- **Assigned task**: Look through the lines below for the word "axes", and copy every line that has it.

*** Begin section ***

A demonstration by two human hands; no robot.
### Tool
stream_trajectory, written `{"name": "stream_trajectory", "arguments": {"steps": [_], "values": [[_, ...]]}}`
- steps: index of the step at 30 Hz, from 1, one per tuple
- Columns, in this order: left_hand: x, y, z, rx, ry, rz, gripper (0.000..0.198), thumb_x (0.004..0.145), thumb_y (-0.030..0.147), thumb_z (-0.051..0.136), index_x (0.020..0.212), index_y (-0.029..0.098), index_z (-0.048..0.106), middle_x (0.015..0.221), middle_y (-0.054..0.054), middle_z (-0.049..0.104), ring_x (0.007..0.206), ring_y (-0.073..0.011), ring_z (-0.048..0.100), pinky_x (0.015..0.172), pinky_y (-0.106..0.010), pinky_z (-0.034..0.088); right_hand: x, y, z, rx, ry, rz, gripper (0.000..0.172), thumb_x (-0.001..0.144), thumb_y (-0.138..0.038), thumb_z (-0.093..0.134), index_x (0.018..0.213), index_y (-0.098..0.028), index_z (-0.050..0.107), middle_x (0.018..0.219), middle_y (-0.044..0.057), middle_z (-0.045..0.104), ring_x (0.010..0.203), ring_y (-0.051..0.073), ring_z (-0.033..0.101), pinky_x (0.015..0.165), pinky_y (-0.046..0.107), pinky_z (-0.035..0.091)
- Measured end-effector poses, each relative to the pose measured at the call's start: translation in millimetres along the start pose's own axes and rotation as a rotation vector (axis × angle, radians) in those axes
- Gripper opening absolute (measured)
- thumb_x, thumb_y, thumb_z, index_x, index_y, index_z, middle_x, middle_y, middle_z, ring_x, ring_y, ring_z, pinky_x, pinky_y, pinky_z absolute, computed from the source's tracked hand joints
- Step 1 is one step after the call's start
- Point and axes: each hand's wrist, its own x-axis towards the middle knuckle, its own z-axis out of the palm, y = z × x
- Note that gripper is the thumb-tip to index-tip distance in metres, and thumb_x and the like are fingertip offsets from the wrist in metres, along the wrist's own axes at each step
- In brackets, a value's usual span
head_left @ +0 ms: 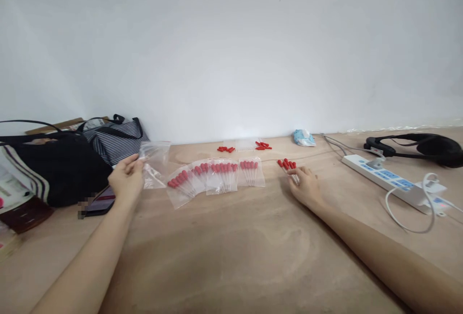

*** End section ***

- **Task result**:
- Measured end-effector poses, each relative to the pose measured at the call's start: translation in millimetres along the start pose's own axes and rotation as a rotation vector (axis × angle, radians) in those axes
- Point and axes: each hand's wrist, its own x-axis towards the middle knuckle, its own z-axis out of the palm, y = z × x
- Note that gripper is the thumb-tip to index-tip distance in metres, and thumb_x and the like are fingertip offsets from the wrist in metres, along the wrist's own axes at each step

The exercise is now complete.